Russia and China take advantage of American leadership vacuum

- - Monday, March 3, 2014

President Obama, like Jimmy Carter before him, is finally getting a late education in how the world works. It's not how he wants it to be.

The world is a dangerous place, where history and greed trump good intentions. Words are cheap.

Red lines and vague warnings to bad actors mean little to men who scheme for power, strategic advantage and territory. Vladimir Putin, communist or not, is one tough Russian.

He wants to maximize his nation's prestige, power and interests and appears to be doing well at it. Barack Obama and his feckless secretary of state were all that was standing in his way.

Mr. Putin, America's foes in the Middle East, and the leaders in China know exactly what they want and think they can get it. Mr. Putin wants to keep his warm water port in the Crimea, and like Russian rulers of yore, wants subject nations on his periphery to protect Mother Russia from east and west.

China wants to dominate the region around her; she wants islands she claims the Japanese have no right to, and she wants Taiwan.

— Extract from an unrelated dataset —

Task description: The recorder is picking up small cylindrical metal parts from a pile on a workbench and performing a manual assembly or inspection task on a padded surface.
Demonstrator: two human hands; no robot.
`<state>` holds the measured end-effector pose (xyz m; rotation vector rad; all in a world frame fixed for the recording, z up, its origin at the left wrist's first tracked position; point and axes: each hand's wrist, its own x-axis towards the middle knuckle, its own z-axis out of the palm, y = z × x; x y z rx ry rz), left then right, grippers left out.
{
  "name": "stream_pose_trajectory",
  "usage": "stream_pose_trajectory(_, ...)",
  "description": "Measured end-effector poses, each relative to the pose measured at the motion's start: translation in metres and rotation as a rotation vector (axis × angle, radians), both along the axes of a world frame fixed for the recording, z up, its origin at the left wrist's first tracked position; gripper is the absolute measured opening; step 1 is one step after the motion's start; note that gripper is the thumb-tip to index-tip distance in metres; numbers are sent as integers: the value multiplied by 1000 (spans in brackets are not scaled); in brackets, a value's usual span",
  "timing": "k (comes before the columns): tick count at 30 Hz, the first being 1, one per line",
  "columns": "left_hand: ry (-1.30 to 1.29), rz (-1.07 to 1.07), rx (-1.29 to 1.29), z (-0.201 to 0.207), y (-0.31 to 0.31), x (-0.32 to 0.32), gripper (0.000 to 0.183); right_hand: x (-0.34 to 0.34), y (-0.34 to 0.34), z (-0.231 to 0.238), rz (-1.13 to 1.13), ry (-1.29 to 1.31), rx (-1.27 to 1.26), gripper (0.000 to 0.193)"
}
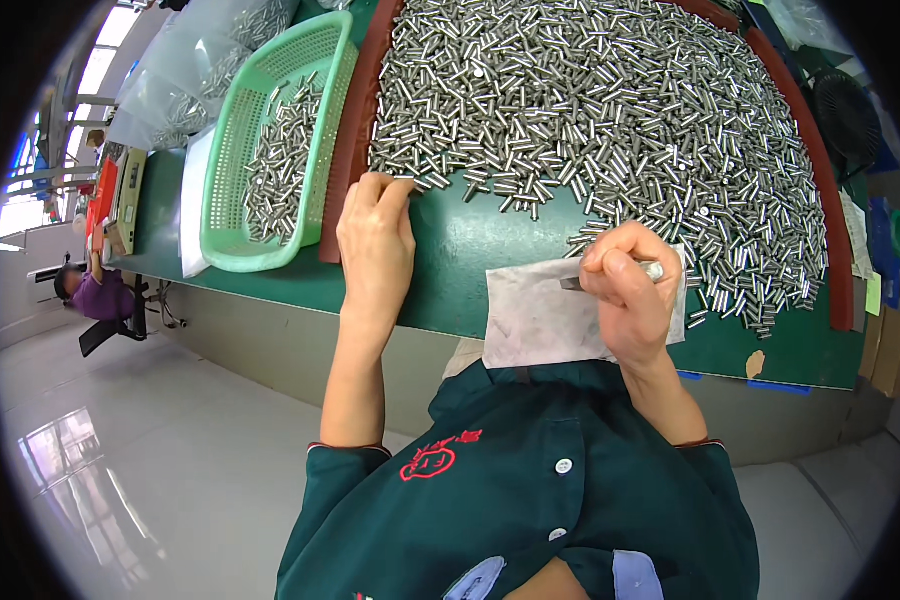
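Note:
A broad heap of short shiny metal pins (590, 100) covers the green table. My left hand (377, 235) rests at the heap's near left corner, beside the red-brown border strip. Its fingers are curled together against the outermost pins; whatever sits between the fingertips is hidden. Over a stained white cloth (535, 315) at the table's front edge, my right hand (630, 285) is closed round a small tool (570, 284). A dark flat tip of it points left out of the fist, and I cannot make out its exact kind.
Left of the strip (348, 150) stands a green plastic basket (260, 262) with more pins inside. Clear bags of pins (180, 90) lie behind it. Another border strip (815, 170) and a black fan (847, 115) are on the right. A person in purple (102, 295) sits far left.

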<state>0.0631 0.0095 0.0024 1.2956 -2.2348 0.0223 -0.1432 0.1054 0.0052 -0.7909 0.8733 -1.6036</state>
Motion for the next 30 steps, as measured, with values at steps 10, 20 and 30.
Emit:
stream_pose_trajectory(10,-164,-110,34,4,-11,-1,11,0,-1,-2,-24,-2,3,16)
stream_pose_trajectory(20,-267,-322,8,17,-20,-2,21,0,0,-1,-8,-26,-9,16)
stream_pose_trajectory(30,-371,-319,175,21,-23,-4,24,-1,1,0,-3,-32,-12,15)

Iran wants the bomb to give her the influence and reach she needs to dominate her neighbors and eliminate her enemies.

They have concluded they can get what they want. They have taken Mr. Obama's measure and are persuaded that the leader of the free world has no idea of what he wants or how to deal with those eager to cross every red line.

Americans are war weary, have little stomach for the democratic adventurism that led to the nation-building wars in Iraq and Afghanistan, but with real leadership they would understand the important role this country must play.

They have witnessed disasters in the past when presidents left the door ajar to aggressors. When Dean Acheson, President Truman's secretary of state, suggested that America was not much interested in protecting South Korea, the result was a long and bitter war.

Leading from behind looks to adversaries and enemies like an invitation to take chances for a big payoff, as in Ukraine this week. Disaster inevitably follows.

Ronald Reagan believed in "peace through strength, knowing that if America was strong enough, evil and ambitious men would not be tempted to test American resolve.

Mr. Carter learned that hard lesson when it was almost too late. But he learned it. Mr. Obama works on a much steeper learning curve, but learn he will, too.

The American people and those who rely on us for their very existence must know that we are there for them. Dithering and weakness lead to war that could have been avoided.